翠を持ち上げて膝の上に乗せ、頭から毛布をかけて抱きしめたら、恥ずかしそうにしてやがる。直には触ってないぞ?

「これなら紛らわせるだろ?」

「...うん...」

「小さい時もこんな感じでこの番組見てたよな」

「...このシスコン...」

まだ言うか。だが、今回はシスコンの行動だろうな。

「はいはい、俺は妹を護りたくなるシスコンですよ」


その日の夜中、自室のベッドに入って眠りに落ちようとしていた時、ノックの音が聞こえた。

「あお兄、起きてる?」

「おう、どうした?」

ドアを開けて翠が入ってきた。

「私はいまトイレに行きたいです」

「行けばいいじゃん」

「廊下は真っ暗です」

「電気つければ?」

「スイッチが廊下の端にしかないので遠いんです」

「そうだな」

「...」

なるほど、さっきのテレビで怖くてトイレに行けないのか。高1にもなってまだ子供だな〜おい。面白いからもうちょっと様子を見ようか。

「それで?」

「それで...トイレまでが暗くて危ないんですよ」

「そうだな、気をつけろよ?」

「...んー!もうっ!察してよ!」

「あー、わかったわかった、懐中電灯で照らしてやる!」

「そうじゃなくて!暗くてお化けが出そうだから一緒にトイレまでついてきて欲しいの!」

「ようやくちゃんと言えたか。素直のこの方が好かれるぞ」

「やっぱりわかってたんだ。いじわる」

「ごめんごめん、付いていけばいいんだろ」

俺と翠の部屋があるのは2階で、トイレは1階。まあ、電気がついてないと怖いわな。

廊下に出ると翠が腕にしがみついて来て歩きにくい。
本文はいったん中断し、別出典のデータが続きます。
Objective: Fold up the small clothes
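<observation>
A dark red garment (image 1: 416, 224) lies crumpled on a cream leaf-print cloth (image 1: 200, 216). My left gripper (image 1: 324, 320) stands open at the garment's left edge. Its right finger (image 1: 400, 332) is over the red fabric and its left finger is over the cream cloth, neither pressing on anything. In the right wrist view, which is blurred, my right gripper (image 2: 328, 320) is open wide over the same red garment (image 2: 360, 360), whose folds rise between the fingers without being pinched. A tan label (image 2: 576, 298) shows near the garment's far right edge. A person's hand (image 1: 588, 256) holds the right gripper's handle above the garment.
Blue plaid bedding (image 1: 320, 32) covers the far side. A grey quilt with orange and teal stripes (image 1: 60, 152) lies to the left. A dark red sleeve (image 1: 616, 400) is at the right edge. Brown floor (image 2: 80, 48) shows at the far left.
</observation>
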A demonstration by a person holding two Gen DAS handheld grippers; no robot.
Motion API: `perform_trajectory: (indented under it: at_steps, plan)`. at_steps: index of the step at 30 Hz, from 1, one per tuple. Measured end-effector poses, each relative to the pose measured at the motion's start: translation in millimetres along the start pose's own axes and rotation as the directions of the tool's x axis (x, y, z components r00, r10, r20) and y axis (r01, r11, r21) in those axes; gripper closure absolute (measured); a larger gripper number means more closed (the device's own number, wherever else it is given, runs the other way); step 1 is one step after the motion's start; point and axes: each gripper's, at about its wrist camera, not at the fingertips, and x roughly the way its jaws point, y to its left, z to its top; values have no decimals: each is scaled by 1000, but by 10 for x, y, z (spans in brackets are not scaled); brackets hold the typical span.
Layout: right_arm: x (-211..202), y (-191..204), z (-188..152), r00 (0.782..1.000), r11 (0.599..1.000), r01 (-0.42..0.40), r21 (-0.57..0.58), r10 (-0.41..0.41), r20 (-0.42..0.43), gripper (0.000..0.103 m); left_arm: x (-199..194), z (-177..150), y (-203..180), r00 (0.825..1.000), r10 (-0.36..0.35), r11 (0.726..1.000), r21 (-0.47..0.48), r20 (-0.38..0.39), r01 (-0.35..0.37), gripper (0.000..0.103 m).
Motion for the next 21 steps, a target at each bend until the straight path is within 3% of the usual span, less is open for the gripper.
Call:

やっぱまだ怖がりだな、この妹は。

「ちゃんと待っててね?絶対だよ?」

「待ってる待ってる」

といってトイレに入っていった。

「よーし、へやにもどるかー」

「ちょっと待ってお願いだから、今日強めに竹刀で打ったこと謝るから!」

ここで謝られてもな...まあ、可哀想だから待ってあげよう。

「ちゃんといるから、ごゆっくりどうぞ」


「おまたせ」

トイレから出てきた翠は少し涙目だった。からかいすぎたかな?

「じゃ戻るか」

帰りも腕にしがみついて来た。...こいつちゃんと手は洗ってるよな?

「はい、部屋に戻って早く寝ろ、明日は土曜日だけど部活があるんだろ?」

「...」

下を向いたまま袖を離さない。

「どうした?」

「私は今、あお兄のいじわるでとても情緒不安定です」

「あー、ごめんな」

「なので謝罪として一緒に寝かせてください」

「な...いやお前、兄妹でも高1と高2の男女だぞ?恥ずかしくないのか?」

「恥ずかしくない、あお兄はシスコンだから護ってくれる体で」

体でって...まあ、ここでこれ以上怖がらせるとまずいな。

「わかったよ、枕もってこい」

パァっと笑顔になった。表情筋忙しいやつだなぁ。

俺のベットは一人用なので二人だとかなり狭いが、今の翠からするとそれが丁度いいようだ。俺の横にピッタリくっついている。風呂上がりの香りがしてこっちがドキドキしてきそうなので何も考えないように羊を数えはじめた。50匹数えたぐらいの時だった、

「やくそく...だからね。あお兄」

結局すぐにぐっすりと寝ている翠の寝言が聞こえた。約束って、夢でなんの約束してんだ?一瞬何か思い出しそうになったが、眠気がやっと仕事して、俺も寝入ってしまった。そういえば、翠が不機嫌だった理由はわからずじまいだった。